* _Task objective_
Bring together all lines of the material below that contain the string "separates".

* _Input data_
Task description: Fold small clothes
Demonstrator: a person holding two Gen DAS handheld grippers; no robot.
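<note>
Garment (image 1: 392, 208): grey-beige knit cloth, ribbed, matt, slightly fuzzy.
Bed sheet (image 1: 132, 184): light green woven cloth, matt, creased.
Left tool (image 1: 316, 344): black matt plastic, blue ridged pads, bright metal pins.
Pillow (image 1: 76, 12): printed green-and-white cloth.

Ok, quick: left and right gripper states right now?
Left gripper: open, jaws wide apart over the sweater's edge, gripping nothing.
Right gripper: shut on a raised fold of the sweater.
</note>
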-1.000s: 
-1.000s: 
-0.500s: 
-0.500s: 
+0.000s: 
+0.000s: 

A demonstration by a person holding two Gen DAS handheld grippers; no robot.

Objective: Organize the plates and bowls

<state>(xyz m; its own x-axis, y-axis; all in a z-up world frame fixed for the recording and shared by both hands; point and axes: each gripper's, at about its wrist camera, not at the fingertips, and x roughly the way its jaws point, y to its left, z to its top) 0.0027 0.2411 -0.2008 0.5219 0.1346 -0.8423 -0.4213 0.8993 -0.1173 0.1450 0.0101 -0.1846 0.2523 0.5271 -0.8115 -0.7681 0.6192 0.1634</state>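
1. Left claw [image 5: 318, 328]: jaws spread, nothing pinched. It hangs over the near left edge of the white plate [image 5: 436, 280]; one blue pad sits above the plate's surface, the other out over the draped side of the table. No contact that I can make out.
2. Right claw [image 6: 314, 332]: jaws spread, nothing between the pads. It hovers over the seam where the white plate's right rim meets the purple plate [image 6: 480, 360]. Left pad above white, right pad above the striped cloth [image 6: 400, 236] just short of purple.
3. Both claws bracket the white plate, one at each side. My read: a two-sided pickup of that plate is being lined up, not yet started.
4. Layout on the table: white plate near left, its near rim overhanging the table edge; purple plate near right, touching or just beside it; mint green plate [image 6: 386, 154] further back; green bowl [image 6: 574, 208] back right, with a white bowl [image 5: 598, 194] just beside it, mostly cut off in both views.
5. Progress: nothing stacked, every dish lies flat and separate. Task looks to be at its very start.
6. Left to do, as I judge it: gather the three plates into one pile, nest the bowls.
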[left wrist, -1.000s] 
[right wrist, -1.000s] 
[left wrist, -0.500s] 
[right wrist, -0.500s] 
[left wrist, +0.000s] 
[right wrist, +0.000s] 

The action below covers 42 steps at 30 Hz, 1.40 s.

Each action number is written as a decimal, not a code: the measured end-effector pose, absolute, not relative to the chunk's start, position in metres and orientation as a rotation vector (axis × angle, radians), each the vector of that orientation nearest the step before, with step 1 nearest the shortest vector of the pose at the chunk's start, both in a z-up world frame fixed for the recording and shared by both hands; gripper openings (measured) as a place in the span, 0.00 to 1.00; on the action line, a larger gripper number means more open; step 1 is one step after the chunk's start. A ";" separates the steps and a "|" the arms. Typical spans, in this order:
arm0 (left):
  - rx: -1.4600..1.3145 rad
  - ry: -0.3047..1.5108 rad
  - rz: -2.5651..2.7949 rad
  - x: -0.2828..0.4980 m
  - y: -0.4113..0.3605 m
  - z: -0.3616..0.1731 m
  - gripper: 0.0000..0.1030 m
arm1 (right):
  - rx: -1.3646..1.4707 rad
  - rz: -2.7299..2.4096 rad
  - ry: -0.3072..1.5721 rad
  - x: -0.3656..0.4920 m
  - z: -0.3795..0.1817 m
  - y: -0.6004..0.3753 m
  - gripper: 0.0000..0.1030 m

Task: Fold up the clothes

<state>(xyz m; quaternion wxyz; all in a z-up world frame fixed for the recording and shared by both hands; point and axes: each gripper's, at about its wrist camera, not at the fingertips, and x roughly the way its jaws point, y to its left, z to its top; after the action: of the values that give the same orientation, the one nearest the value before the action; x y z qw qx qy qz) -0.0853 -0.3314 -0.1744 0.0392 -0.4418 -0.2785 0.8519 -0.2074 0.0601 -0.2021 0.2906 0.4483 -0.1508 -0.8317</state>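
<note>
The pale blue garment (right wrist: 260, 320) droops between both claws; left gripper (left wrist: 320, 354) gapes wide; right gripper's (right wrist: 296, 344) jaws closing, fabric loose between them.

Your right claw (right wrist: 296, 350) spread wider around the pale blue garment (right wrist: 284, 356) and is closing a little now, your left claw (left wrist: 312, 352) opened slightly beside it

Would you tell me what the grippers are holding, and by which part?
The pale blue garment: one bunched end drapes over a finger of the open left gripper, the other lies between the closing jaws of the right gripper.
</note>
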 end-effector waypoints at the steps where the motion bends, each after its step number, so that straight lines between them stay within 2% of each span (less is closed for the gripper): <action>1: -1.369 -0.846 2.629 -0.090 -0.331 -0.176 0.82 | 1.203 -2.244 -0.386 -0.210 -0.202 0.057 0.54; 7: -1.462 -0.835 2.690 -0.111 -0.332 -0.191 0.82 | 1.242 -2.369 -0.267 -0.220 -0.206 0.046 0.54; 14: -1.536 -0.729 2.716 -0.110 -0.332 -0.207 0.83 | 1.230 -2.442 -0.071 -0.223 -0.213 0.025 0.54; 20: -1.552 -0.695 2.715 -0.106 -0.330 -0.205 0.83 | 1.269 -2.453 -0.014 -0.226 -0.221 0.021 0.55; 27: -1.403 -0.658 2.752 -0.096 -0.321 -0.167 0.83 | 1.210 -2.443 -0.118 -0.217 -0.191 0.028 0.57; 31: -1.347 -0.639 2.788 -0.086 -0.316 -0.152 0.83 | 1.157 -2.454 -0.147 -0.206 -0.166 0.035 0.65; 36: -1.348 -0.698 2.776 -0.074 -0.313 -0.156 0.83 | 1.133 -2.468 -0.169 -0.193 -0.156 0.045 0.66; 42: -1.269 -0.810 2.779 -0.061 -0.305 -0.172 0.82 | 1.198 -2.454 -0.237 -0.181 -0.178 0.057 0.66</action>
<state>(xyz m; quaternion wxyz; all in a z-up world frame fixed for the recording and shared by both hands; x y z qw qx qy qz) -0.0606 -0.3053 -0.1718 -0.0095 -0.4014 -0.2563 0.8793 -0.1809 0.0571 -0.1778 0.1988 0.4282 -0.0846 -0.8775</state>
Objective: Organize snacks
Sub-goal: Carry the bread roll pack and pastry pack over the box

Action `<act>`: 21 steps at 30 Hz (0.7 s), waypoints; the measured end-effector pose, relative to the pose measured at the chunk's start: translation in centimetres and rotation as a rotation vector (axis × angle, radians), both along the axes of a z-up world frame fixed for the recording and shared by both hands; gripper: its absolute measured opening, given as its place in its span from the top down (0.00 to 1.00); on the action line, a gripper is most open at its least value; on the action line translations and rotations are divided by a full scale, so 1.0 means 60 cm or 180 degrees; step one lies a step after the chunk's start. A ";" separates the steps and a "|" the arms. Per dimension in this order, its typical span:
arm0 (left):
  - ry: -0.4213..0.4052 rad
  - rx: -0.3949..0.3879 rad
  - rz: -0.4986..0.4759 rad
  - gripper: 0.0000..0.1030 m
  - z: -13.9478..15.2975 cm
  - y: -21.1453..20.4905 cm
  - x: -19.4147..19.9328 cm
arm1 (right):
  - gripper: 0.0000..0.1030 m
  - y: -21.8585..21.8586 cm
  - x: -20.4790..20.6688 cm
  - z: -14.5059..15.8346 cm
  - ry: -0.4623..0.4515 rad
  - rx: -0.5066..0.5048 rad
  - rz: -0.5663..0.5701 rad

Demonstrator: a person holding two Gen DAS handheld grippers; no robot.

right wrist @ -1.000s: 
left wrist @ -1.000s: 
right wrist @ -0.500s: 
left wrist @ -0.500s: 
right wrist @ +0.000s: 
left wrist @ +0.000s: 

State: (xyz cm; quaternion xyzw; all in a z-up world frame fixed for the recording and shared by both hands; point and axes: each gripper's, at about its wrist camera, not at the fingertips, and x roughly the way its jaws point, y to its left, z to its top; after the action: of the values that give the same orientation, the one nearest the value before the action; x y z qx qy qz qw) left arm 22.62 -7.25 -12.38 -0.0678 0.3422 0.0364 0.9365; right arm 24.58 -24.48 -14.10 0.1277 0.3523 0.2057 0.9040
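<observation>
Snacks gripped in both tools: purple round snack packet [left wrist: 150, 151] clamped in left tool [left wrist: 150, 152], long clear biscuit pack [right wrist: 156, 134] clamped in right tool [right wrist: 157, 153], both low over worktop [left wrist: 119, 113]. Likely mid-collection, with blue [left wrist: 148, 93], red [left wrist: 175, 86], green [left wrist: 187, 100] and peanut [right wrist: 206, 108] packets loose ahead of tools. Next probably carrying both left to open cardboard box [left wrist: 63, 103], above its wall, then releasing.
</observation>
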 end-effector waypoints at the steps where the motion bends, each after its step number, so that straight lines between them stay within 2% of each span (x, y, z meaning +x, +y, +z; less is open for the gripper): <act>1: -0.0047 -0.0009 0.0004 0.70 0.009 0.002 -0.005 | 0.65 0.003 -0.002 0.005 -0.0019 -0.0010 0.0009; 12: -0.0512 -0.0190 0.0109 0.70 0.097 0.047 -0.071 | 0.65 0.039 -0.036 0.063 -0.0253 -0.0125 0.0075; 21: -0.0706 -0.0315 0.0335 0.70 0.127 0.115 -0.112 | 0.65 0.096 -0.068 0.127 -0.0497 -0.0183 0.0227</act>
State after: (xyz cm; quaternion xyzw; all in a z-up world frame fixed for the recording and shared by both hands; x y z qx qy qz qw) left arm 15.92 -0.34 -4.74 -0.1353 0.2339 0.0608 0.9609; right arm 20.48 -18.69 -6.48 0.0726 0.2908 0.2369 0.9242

* _Answer to this exercise_
Each action number is written as a decimal, not a code: the measured end-effector pose, absolute, not relative to the chunk's start, position in metres and orientation as a rotation vector (axis × angle, radians), each the vector of that orientation nearest the step before, with step 1 nearest the shortest vector of the pose at the chunk's start, both in a z-up world frame fixed for the recording and shared by both hands; gripper openings (measured) as a place in the span, 0.00 to 1.00; on the action line, a larger gripper number means more open; step 1 is one step after the chunk's start. A ";" separates the steps and a "|" the arms. Typical spans, in this order:
Action `<act>`: 21 steps at 30 Hz (0.7 s), waypoints; the measured end-effector pose, relative to the pose measured at the chunk's start: translation in centimetres and rotation as a rotation vector (axis × angle, radians), both along the axes of a z-up world frame fixed for the recording and shared by both hands; gripper: its absolute measured opening, given as its place in its span from the top down (0.00 to 1.00); on the action line, a gripper is most open at its least value; on the action line translations and rotations are divided by a full scale, so 1.0 means 60 cm or 180 degrees; step one lies a step after the chunk's start. A ";" separates the steps and a "|" the arms. Per dimension in this order, its typical span:

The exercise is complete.